╭──

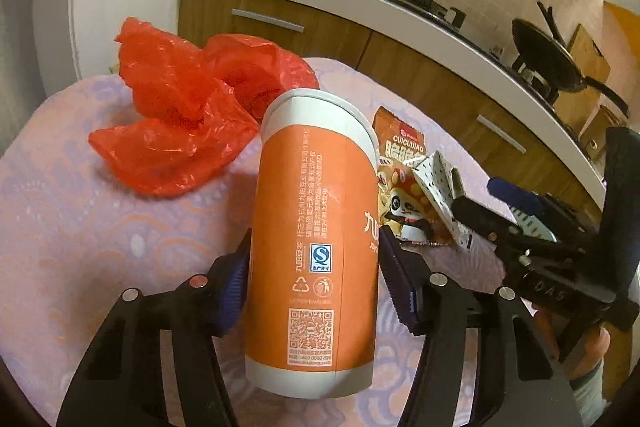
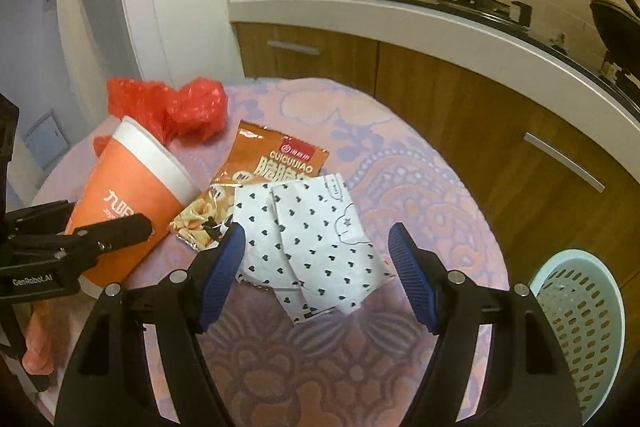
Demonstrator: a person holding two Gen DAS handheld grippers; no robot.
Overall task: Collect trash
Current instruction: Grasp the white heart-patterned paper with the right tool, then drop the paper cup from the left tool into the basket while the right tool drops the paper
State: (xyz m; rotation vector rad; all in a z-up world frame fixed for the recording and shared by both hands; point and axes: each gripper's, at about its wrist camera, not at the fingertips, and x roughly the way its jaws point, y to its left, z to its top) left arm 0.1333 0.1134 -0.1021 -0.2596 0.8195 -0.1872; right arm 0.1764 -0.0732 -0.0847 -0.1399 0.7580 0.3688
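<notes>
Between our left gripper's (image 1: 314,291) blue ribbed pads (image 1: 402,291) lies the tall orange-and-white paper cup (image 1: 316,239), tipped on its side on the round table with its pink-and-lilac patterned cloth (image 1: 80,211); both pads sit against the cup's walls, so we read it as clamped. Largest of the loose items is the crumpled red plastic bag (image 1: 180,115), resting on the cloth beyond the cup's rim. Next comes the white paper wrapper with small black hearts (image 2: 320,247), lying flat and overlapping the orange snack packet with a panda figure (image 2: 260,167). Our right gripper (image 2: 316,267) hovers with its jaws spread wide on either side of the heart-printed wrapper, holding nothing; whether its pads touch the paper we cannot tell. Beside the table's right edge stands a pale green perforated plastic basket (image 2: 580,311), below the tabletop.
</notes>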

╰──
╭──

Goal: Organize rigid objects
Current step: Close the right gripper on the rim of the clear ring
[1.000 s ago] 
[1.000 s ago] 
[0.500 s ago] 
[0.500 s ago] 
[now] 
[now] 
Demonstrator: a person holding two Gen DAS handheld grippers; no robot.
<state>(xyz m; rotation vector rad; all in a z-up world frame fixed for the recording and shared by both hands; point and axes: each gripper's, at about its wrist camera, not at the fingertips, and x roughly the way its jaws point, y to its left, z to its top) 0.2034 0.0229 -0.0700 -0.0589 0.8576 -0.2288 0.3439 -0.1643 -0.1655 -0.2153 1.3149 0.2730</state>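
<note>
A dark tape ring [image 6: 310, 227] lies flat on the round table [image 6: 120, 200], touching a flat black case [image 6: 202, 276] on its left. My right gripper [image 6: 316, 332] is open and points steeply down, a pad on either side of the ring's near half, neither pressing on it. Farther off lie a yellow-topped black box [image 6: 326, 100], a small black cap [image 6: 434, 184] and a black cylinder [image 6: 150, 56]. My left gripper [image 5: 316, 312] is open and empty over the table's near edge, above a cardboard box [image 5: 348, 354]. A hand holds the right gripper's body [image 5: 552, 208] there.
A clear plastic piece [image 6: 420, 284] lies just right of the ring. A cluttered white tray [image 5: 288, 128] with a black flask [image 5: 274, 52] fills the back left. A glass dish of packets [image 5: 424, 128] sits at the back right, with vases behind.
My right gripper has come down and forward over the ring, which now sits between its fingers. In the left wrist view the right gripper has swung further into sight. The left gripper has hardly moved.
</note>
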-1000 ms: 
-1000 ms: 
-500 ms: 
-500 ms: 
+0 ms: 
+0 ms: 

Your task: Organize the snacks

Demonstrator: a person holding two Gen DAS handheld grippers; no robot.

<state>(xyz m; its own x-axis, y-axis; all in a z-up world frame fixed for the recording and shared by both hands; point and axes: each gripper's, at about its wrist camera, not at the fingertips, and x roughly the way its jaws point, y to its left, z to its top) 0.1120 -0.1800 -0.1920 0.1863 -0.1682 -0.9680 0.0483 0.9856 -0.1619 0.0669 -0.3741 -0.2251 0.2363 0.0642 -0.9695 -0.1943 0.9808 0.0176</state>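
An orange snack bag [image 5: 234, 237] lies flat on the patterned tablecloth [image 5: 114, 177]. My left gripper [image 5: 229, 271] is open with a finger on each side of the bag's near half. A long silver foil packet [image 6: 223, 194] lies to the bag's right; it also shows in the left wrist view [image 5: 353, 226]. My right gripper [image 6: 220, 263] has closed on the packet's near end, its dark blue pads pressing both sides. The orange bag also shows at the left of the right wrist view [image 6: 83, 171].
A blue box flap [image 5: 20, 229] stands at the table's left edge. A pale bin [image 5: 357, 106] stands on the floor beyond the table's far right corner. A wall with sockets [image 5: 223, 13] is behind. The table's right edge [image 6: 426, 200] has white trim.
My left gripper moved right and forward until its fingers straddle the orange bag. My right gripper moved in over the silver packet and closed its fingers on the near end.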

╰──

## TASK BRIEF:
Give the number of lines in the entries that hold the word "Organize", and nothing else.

## TASK ANSWER:
2